### [WHAT IS REQUIRED]
Set down the full listing exactly, character for character.
══ INFORMATION SHOWN
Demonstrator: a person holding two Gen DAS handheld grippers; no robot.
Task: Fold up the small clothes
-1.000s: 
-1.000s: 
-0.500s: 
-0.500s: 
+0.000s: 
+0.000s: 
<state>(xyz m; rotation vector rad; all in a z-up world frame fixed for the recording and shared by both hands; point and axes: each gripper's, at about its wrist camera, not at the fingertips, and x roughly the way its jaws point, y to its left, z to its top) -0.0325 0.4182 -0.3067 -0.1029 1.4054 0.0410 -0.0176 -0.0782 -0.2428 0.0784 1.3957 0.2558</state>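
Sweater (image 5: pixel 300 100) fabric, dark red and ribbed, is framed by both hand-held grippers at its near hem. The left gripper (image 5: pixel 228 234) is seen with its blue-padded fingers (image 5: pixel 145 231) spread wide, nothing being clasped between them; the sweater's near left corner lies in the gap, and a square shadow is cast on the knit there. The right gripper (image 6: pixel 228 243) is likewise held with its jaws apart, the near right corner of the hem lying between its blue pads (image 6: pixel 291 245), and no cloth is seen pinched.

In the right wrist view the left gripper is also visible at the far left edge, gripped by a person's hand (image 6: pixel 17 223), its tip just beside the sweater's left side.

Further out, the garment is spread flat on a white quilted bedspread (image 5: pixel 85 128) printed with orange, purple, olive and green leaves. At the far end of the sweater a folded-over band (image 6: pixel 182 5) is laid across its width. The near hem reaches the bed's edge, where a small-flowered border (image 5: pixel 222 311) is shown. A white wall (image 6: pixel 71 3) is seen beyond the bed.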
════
### [RESPONSE TO THIS TASK]
Demonstrator: a person holding two Gen DAS handheld grippers; no robot.
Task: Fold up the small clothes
-1.000s: 
-1.000s: 
-0.500s: 
-0.500s: 
+0.000s: 
+0.000s: 
<state>(xyz m; rotation vector rad; all in a z-up world frame fixed for the recording and shared by both hands; point and axes: each gripper's, at about its wrist camera, not at the fingertips, and x roughly the way its jaws point, y to its left, z to its top) -0.0325 0.4182 -0.3067 -0.1029 1.4054 0.0410 -0.0176 -0.0782 -0.2428 0.0784 1.3957 0.2558</state>
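Sweater (image 5: pixel 300 100) fabric, dark red and ribbed, is framed by both hand-held grippers at its near hem. The left gripper (image 5: pixel 228 234) is seen with its blue-padded fingers (image 5: pixel 145 231) spread wide, nothing being clasped between them; the sweater's near left corner lies in the gap, and a square shadow is cast on the knit there. The right gripper (image 6: pixel 228 243) is likewise held with its jaws apart, the near right corner of the hem lying between its blue pads (image 6: pixel 291 245), and no cloth is seen pinched.

In the right wrist view the left gripper is also visible at the far left edge, gripped by a person's hand (image 6: pixel 17 223), its tip just beside the sweater's left side.

Further out, the garment is spread flat on a white quilted bedspread (image 5: pixel 85 128) printed with orange, purple, olive and green leaves. At the far end of the sweater a folded-over band (image 6: pixel 182 5) is laid across its width. The near hem reaches the bed's edge, where a small-flowered border (image 5: pixel 222 311) is shown. A white wall (image 6: pixel 71 3) is seen beyond the bed.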

There is no more to the exercise.